++++ Records shown ++++
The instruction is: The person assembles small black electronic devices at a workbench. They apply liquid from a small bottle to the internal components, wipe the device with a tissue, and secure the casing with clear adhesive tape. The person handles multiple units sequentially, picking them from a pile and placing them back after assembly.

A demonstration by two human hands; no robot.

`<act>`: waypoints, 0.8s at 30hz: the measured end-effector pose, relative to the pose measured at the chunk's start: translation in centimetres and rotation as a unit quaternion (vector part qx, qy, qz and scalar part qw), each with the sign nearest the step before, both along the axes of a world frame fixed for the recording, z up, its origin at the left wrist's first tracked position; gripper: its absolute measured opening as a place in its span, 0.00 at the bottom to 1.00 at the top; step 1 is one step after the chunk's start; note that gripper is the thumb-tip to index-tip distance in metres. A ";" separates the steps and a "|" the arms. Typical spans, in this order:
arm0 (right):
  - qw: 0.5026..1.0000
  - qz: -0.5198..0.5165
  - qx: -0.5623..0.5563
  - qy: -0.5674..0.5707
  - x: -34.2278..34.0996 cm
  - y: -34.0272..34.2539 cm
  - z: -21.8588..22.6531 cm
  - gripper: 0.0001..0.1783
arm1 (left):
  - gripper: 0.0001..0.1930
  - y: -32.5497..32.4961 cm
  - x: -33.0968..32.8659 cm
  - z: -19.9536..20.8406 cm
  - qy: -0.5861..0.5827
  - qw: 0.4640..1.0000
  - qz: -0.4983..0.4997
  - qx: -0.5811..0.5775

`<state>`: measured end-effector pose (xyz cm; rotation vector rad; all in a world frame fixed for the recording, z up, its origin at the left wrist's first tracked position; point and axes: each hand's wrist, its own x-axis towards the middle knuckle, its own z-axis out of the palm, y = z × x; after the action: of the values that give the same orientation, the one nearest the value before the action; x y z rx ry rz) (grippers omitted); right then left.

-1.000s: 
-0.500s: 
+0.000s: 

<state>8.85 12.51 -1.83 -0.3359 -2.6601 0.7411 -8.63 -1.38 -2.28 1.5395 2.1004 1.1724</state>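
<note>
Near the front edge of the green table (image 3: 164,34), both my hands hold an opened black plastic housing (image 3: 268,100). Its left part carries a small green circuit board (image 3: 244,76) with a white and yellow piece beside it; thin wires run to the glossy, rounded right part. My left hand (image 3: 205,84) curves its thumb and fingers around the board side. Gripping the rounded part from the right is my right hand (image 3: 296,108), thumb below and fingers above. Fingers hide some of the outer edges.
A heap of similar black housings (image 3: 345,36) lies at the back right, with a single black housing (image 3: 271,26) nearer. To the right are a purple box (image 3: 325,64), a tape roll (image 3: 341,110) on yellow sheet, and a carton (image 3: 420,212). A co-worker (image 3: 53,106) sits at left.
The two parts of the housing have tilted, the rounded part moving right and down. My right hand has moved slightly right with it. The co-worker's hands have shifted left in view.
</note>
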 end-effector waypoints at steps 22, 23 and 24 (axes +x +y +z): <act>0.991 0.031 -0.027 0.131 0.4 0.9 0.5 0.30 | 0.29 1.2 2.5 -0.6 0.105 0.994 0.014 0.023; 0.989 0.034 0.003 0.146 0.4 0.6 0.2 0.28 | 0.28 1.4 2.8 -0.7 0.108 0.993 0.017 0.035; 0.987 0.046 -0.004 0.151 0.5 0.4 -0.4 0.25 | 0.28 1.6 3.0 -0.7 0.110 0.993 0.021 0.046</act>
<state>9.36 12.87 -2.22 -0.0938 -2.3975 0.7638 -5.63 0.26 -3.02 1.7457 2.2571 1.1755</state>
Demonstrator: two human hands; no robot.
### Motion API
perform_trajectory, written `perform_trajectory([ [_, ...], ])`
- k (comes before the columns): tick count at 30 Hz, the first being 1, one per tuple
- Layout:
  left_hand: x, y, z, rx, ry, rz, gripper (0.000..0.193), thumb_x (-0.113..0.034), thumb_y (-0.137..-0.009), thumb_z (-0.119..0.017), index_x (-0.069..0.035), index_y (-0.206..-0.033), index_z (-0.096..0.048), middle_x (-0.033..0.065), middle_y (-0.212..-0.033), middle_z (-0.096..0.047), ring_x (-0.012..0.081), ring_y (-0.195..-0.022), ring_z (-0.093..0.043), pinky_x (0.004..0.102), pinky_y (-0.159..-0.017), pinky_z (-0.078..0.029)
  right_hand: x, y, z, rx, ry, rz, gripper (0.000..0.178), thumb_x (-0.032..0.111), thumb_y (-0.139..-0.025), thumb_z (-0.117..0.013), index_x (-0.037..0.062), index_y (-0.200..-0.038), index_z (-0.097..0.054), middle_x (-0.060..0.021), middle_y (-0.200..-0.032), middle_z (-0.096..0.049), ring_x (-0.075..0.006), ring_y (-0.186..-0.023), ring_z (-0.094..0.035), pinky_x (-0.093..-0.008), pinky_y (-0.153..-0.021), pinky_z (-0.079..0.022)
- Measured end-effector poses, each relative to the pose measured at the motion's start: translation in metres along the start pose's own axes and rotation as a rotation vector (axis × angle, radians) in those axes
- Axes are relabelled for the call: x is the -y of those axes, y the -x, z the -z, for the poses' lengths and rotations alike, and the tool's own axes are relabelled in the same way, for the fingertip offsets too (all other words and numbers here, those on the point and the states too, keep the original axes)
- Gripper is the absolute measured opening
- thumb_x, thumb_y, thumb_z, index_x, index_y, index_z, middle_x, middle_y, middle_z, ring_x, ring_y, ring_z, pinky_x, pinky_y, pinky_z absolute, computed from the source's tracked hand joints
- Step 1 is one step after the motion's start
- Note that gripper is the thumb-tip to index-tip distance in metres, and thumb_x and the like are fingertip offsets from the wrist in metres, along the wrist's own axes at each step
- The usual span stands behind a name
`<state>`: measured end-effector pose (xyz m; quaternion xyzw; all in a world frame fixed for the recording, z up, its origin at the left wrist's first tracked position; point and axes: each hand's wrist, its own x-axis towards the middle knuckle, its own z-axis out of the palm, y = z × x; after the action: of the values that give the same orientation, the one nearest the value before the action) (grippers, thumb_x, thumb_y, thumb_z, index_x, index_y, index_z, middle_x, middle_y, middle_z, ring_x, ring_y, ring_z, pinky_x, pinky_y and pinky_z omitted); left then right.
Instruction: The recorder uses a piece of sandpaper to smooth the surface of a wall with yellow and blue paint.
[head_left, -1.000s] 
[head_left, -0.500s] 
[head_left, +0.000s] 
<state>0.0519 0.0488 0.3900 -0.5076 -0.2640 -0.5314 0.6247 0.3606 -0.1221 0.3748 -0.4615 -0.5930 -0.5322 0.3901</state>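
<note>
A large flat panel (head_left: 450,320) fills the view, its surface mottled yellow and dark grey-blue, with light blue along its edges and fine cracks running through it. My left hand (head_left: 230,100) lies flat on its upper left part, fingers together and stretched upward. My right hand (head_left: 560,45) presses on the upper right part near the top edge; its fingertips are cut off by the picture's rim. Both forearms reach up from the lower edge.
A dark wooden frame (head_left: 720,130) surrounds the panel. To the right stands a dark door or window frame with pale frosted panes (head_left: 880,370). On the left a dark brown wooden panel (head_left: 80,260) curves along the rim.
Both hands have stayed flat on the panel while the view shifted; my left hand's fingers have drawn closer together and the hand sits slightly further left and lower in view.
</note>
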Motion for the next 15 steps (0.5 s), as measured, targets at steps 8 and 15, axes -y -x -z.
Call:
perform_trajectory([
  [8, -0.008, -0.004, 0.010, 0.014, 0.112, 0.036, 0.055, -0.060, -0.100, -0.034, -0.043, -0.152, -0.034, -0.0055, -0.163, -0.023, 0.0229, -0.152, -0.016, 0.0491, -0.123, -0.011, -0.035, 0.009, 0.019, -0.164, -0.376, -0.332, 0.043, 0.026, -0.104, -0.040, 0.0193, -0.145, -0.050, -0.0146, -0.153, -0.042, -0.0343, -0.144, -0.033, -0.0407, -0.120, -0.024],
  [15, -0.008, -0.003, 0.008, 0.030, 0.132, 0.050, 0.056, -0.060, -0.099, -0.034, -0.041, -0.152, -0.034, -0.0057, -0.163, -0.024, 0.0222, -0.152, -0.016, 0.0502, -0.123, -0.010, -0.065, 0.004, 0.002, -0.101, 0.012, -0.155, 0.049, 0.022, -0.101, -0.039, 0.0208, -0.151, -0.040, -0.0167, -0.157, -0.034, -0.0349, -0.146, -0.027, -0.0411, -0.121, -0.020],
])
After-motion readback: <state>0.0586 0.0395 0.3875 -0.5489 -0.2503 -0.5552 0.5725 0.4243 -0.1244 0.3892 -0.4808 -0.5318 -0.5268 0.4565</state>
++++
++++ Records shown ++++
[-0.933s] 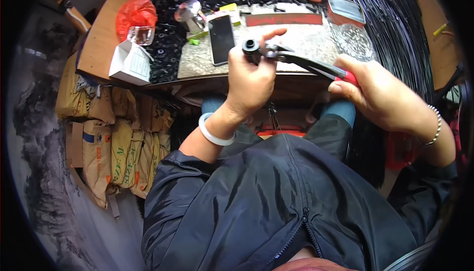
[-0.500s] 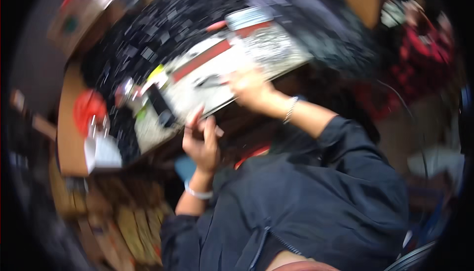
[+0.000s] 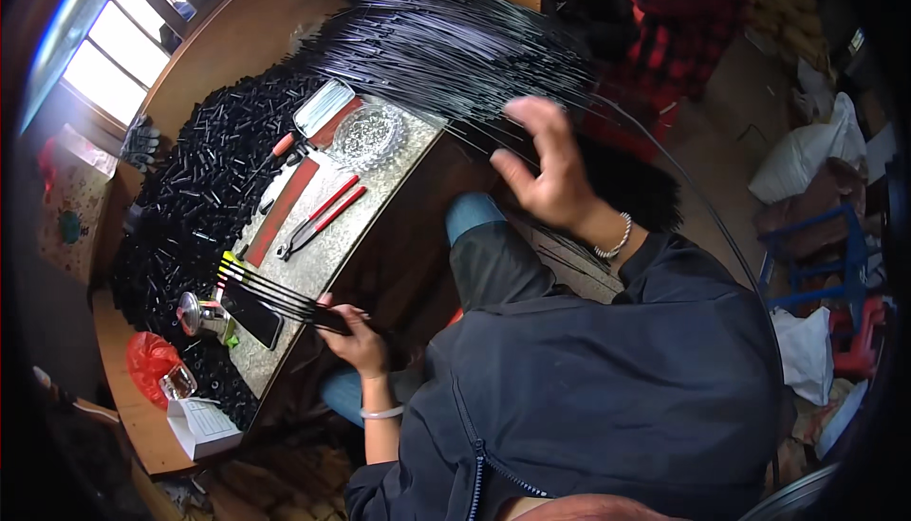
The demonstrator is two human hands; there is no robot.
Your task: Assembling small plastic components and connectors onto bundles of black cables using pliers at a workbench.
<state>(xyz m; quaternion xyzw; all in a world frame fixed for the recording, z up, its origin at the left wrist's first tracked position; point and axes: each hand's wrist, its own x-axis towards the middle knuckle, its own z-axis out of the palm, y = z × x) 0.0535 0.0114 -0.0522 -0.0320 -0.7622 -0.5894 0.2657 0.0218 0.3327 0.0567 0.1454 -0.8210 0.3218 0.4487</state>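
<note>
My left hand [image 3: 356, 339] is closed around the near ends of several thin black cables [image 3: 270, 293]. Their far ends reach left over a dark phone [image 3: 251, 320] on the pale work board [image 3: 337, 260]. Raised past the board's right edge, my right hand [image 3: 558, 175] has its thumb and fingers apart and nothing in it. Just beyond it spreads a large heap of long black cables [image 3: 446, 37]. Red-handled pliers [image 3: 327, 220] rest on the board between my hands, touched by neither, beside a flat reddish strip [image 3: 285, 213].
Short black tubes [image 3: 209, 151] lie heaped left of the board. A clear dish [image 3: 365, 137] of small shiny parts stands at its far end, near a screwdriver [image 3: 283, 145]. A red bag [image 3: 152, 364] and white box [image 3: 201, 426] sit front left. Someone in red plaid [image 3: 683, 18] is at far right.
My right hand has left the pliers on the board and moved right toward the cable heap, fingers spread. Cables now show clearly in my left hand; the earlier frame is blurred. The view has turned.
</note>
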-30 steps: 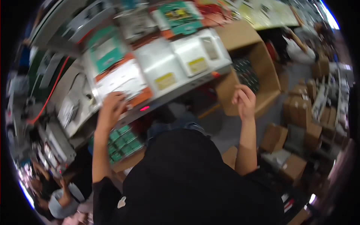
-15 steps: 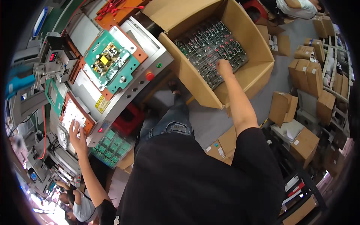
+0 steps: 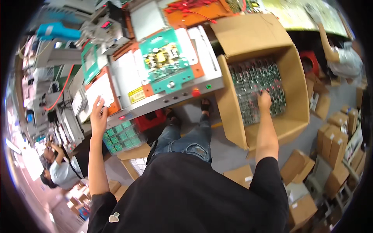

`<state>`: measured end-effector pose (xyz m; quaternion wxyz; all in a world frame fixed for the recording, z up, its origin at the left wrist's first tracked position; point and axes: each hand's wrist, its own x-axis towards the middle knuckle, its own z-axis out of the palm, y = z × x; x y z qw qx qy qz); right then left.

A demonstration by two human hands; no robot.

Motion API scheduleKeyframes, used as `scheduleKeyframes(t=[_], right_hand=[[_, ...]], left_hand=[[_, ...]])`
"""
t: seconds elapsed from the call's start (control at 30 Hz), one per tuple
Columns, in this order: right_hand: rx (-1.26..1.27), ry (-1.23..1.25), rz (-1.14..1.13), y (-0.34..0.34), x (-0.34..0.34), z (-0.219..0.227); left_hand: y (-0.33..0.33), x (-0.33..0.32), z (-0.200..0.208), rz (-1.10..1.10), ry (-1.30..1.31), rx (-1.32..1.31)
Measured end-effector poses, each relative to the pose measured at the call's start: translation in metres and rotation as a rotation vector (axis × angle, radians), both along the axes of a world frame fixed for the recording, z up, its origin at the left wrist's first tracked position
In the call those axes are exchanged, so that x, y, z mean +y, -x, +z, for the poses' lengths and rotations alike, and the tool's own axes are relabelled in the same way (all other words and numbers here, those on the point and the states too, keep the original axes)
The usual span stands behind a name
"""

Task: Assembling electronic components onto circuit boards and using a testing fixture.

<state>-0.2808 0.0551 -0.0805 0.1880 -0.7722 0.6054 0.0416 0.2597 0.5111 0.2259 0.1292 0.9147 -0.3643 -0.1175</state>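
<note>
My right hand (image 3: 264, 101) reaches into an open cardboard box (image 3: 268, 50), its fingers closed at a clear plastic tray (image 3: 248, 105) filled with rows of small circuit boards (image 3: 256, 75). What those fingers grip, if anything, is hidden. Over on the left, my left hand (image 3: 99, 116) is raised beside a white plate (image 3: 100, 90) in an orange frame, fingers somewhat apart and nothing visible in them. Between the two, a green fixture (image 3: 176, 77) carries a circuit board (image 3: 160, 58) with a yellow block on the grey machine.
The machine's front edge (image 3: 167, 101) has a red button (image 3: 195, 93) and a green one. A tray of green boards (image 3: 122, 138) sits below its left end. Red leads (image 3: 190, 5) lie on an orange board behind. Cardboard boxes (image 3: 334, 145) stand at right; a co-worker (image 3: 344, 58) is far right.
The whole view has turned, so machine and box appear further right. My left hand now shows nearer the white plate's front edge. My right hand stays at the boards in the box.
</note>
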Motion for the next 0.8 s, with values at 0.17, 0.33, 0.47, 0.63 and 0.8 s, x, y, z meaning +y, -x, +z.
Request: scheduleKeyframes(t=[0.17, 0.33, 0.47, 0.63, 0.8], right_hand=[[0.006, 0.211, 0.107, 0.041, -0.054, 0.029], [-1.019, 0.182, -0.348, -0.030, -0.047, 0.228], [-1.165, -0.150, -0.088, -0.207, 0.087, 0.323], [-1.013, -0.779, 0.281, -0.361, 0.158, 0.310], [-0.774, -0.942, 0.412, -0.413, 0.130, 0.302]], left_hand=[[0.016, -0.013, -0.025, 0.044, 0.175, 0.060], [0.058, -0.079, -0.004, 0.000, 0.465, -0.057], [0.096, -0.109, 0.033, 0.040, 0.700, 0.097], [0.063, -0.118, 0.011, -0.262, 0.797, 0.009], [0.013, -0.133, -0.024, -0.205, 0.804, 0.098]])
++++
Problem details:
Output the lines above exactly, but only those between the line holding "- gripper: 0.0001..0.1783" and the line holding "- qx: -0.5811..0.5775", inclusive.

Reply:
  - gripper: 0.0001..0.1783
arm1 (left):
  - gripper: 0.0001..0.1930
  - y: -32.5497..32.4961 cm
  - x: -33.0968..32.8659 cm
  - z: -19.9536..20.8406 cm
  - qy: -0.5861..0.5827
  - qw: 0.4640..1.0000
  - qz: -0.4983..0.4997
  - qx: -0.5811..0.5775

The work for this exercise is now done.